Comments (9)
For a baseline... according to Anandtech, they get 30 QPS from Elastic Search when they put Wikiepdia on a Broadwell Xeon D (1540). They say that wikipedia is "+/- 40GB", which implies they might be using English language wikipedia, articles only. That's currently 49GB but maybe it was closer to 40GB when they benchmarked it? We should ask them exactly what configuration they ran when we do our benchmarks if we end up having access to similar hardware.
from bitfunnel.
This ASPLOS '15 paper on something unrelated happens to use Lucene as one of its targets. They run 10k queries on "Wikipedia" and their latency (fig 2b) implies single digit QPS number per core.
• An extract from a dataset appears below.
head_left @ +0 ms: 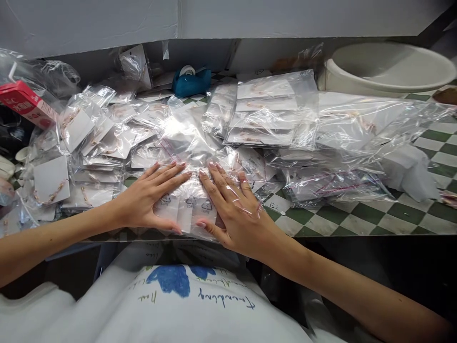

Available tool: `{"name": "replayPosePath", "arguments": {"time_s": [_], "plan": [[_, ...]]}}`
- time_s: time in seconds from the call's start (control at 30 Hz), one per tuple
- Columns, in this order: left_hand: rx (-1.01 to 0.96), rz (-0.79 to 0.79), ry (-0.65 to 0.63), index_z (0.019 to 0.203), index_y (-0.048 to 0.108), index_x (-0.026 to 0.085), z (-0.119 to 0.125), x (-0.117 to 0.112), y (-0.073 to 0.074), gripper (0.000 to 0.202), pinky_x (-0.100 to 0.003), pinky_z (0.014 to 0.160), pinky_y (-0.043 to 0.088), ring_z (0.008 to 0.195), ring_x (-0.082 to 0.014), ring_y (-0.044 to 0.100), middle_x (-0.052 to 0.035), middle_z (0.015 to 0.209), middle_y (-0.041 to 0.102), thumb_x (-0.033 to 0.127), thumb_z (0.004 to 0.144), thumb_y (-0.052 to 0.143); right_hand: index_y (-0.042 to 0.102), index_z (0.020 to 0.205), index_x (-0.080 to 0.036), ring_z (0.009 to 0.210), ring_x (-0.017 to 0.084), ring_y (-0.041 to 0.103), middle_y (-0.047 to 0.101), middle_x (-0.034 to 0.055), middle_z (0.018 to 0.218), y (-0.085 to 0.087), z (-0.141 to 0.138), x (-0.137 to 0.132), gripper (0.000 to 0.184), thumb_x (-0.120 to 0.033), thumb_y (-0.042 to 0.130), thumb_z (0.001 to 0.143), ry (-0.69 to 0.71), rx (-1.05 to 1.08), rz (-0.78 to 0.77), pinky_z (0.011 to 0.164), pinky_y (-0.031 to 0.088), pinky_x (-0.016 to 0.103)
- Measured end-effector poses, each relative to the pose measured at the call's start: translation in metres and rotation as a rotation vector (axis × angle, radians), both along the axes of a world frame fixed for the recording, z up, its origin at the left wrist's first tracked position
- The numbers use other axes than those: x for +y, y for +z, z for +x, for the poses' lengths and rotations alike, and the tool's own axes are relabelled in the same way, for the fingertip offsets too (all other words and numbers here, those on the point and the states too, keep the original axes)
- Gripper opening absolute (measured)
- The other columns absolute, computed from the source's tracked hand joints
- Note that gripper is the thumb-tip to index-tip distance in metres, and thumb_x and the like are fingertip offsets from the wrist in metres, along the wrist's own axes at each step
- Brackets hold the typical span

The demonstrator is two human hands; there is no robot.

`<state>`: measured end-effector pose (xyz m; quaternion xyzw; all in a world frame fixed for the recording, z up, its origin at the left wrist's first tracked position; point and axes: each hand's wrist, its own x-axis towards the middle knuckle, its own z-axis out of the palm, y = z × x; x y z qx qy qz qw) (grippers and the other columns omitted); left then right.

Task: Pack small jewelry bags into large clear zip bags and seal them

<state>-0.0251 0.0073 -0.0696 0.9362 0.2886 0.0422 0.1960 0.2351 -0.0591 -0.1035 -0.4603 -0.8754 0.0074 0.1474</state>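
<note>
The open left hand (152, 197) and open right hand (232, 209) lay flat on a clear plastic bag (182, 147) of jewelry cards (185, 212) at lower center, with many bagged packets (266, 114) still heaped beyond.

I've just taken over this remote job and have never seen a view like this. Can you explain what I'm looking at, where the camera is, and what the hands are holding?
This is one view from a camera worn on a person's head, looking forward and down. There is no machine, only bare hands. The left hand and right hand lie flat on a clear plastic bag, without gripping it. Around them, on a green-and-white checkered surface, are piles of clear bags holding white cards with small jewelry. Behind sit a blue tape dispenser and a white basin. The white shirt below is the wearer's.
</note>
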Motion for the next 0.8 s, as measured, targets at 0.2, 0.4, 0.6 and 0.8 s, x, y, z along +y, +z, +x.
{"name": "replayPosePath", "arguments": {"time_s": [0.2,0.4,0.6,0.8], "plan": [[-0.012,-0.033,-0.042,0.169,0.017,0.028,-0.013,0.006,0.000,0.119,-0.056,0.131,0.004,0.162,-0.0370,0.015,-0.0125,0.175,0.018,0.086,0.076,0.064,0.023,0.167,-0.014,0.161,0.036,0.021,0.016,0.0213,0.173,0.002,0.005,-0.001,0.081,-0.059,0.046,0.103,0.018,0.054,-0.075,0.124,0.024,0.068],[0.015,-0.037,-0.076,0.168,0.020,0.029,-0.018,0.006,0.003,0.116,-0.058,0.131,0.004,0.163,-0.0372,0.010,-0.0108,0.175,0.015,0.085,0.077,0.064,0.035,0.164,-0.028,0.160,0.037,0.018,0.011,0.0194,0.174,0.010,0.009,-0.001,0.068,-0.053,0.053,0.103,0.073,0.033,-0.069,0.123,0.024,0.070],[0.038,-0.032,-0.043,0.168,0.020,0.031,-0.020,0.009,0.000,0.117,-0.056,0.132,0.005,0.162,-0.0367,0.012,-0.0094,0.175,0.014,0.087,0.075,0.063,0.036,0.164,-0.025,0.160,0.038,0.019,0.012,0.0214,0.173,0.009,0.010,-0.003,0.068,-0.050,0.053,0.104,0.077,0.026,-0.081,0.123,0.024,0.070],[0.032,-0.042,-0.082,0.169,0.009,0.035,-0.023,-0.003,0.014,0.119,-0.064,0.129,-0.003,0.162,-0.0395,0.007,-0.0070,0.176,0.007,0.091,0.075,0.056,0.021,0.169,-0.023,0.161,0.041,0.009,0.008,0.0209,0.174,0.020,0.026,0.000,0.099,-0.077,0.054,0.092,0.241,0.012,-0.120,0.120,0.022,0.076]]}}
On "a server with two 8-core Intel 64-bit
Xeon processors (2.30 GHz)... 64GB RAM", they show that it's possible to get to 40-ish QPS before tail latency spikes above 1 second (fig 4). See section 6.1 for tails on methodology and hardware.
from bitfunnel.
I tried asking this question publicly and basically everyone who replied thought that it should be possible to do better. However, there were very few concrete suggestions; the actual concrete suggestions were:
- "possible by reducing term dictionary size. I bet the term dict for Wikipedia is large"
- "you need to reserve a good bit of the systems ram for FS caching (i.e. Don't give it all to the JVM)"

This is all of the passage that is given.